E.g. if you were to brute force expand out to depth "I'm sorry I don't know" and evaluate its probably relatively to all other strings you'd find that the probability of it is the same as you got sampling symbol at a time (though this isn't true if you do anything funny with your sampling).

The problem is actually that the distribution isn't the one you want, as it doesn't say I don't know enough. It's easy enough to graft on a beam search, just expand out every possibility, keep the best N and keep expanding them. But AFAIK it doesn't help.

Maybe this is less true for models which have been through RLHF, though.

Seems kinda tricky to train the right behavior here.
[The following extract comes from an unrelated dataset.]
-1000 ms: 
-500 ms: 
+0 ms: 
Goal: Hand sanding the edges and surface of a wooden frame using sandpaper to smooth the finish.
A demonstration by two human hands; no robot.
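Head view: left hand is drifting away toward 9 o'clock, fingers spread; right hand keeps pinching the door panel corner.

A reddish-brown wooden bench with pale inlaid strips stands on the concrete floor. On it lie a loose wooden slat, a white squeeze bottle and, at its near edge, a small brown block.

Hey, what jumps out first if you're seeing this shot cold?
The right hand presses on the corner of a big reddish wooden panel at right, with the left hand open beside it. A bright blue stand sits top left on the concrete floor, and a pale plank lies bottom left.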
Even if the input data contained "I don't know" (surely the internet doesn't, it's full of all us fking know it alls), it would contain I don't knows relative to the writer and not the model. So trying to push for it naively you just end up with models that say they don't know but when you ask them the same question in ROT13 they answer correctly. :P

Seems tricky for humans to learn too. Small children are fluent with english long before they're fluent in giving truthful responses. :)

I don't think this is the problem. The confidence of the best answer won't always be the same. Sometimes there would be one answer that's significantly better than others, whereas other times there could be a lot of mediocre answers it's picking between. So having it spit out the confidence along with the answer could theoretically be useful.

What would be a challenge is what others noted in reply, that sometimes there would be multiple good answers, so low confidence wouldn't necessarily be a sign of a poor answer. (Though I expect work could be done there.)